The most well-known issue among high schools is the discrimination students face. Countless high schools put up signs that throw around words like respect and integrity, without really teaching their students what this means. One of the biggest causes for mental illness and mental health problems in kids is caused by discrimination, most commonly because of race, ethnicity, or sexual orientation. Teachers scold students every so often when they hear something inappropriate or rude, but schools and the people who run them never do anything to prevent discrimination from continuing. Most adults who run school districts are so detached from their students that sending out random messages and putting up posters is the most they do to help. A study done by the National Center for Education Statistics says that, “nearly all (96 percent) public schools reported providing mental health services for their students during the 2021-22 school year. However, 88 percent of public schools did not strongly agree that they could effectively provide mental health services to all students in need.” Even when schools recognize the struggle students are dealing with in their schools, we can see from this study that most representatives didn’t think they could properly care for their students. Providing small necessities for people who are willing to come out in the first place and say they’re suffering is not enough to prevent the increasing mental damage students are carrying in school. These statistics have even shown for years that the likelihood of suicide or self harm in students is much greater among people of color, and people who are in the LGBTQ+ community. The only way this can decrease is by raising students in an environment where they’re actually taught to be respectful and understanding.

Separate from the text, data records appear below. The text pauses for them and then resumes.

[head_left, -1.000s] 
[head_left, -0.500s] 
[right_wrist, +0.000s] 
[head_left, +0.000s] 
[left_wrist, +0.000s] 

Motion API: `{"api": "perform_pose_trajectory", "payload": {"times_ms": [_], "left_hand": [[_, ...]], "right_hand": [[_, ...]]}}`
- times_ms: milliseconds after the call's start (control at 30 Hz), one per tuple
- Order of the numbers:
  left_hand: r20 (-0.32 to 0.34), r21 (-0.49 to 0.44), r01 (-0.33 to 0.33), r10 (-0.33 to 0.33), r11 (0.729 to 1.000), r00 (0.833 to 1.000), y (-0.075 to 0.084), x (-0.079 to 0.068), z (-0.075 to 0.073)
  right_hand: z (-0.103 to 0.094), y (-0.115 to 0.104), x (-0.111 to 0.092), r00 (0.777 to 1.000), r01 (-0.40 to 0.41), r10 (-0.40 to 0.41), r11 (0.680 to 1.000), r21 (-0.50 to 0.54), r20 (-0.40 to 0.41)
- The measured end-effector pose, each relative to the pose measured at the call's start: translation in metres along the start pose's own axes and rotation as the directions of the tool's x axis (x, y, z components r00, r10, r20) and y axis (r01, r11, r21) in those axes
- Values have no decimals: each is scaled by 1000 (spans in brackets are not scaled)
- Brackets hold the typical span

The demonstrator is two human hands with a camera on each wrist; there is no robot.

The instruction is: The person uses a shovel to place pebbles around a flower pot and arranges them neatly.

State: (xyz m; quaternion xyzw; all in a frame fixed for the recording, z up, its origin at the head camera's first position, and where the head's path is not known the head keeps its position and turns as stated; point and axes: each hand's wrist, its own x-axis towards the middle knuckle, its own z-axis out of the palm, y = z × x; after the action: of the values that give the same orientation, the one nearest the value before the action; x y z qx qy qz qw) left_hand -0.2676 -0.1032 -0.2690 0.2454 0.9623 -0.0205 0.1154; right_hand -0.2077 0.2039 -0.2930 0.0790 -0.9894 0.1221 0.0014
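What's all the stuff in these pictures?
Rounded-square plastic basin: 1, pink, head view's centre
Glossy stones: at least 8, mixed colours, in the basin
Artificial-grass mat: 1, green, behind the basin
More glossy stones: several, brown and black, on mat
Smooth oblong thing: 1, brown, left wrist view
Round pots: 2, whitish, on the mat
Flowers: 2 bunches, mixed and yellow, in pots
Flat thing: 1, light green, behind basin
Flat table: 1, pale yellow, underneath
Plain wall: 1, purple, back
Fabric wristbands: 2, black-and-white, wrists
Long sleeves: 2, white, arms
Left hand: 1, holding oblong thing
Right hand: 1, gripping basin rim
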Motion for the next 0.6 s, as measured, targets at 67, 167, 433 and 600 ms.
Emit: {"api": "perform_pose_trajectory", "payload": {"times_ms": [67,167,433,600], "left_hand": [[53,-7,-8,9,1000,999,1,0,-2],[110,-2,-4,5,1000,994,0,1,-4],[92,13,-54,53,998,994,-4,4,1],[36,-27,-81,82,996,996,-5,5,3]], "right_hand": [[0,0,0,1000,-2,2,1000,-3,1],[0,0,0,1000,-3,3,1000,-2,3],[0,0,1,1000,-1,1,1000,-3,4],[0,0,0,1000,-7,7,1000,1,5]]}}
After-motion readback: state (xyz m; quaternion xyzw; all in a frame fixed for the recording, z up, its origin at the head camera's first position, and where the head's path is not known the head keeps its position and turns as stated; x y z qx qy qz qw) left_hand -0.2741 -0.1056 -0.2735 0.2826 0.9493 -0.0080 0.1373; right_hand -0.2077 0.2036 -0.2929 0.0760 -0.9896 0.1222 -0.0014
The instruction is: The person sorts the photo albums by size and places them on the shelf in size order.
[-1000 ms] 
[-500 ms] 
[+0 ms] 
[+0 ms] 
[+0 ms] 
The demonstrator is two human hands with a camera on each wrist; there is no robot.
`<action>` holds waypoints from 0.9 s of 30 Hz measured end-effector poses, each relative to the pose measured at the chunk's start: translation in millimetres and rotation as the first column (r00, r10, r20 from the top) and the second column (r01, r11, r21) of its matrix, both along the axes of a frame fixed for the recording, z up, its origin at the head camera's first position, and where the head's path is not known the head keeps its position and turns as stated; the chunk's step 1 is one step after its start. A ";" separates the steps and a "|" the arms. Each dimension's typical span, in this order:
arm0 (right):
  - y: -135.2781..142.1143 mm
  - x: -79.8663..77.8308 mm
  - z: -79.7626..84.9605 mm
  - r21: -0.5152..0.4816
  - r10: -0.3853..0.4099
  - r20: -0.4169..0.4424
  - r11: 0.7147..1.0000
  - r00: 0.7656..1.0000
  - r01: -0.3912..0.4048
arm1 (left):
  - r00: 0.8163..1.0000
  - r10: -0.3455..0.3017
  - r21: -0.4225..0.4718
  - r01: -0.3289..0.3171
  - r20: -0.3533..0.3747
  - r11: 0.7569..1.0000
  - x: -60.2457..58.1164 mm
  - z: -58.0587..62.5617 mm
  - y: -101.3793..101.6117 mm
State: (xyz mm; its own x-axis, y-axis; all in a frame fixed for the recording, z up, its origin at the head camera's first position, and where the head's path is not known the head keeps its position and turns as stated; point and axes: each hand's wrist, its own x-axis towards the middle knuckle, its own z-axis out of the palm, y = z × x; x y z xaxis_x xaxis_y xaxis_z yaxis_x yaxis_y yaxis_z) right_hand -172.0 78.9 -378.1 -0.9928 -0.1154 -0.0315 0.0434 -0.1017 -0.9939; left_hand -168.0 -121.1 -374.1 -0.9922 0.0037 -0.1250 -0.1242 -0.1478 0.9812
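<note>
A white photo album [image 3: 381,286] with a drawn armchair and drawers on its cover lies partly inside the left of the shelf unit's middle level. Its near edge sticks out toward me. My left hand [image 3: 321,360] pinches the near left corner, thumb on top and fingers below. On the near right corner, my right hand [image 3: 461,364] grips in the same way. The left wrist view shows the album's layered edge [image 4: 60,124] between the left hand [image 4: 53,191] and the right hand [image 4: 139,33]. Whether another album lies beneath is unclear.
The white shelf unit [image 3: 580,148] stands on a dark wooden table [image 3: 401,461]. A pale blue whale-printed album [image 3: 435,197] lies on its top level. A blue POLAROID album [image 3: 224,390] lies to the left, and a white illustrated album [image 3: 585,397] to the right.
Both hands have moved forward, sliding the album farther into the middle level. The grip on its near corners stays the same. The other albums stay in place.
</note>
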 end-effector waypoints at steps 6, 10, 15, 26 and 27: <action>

There are so many causes of mental health problems that have been revealed as awareness has risen, but despite all the people fighting against harmful behavior, it seems only a few schools are making changes. If the adults who dedicate their lives to running high schools gave more attention to providing students with the resources they need, they would see that more students are suffering than they know. Countless possibilities of difficult home lives, organically developed mental illnesses,  academic stress reinforced by the flawed rewards system of school, and discrimination that seems to be ignored all add up to the degrading mental health of high school students. The only way to really help students to grow and be successful in life is to look deeper than grades and behavior and realize that students are suffering, and the schools they rely on are the problem.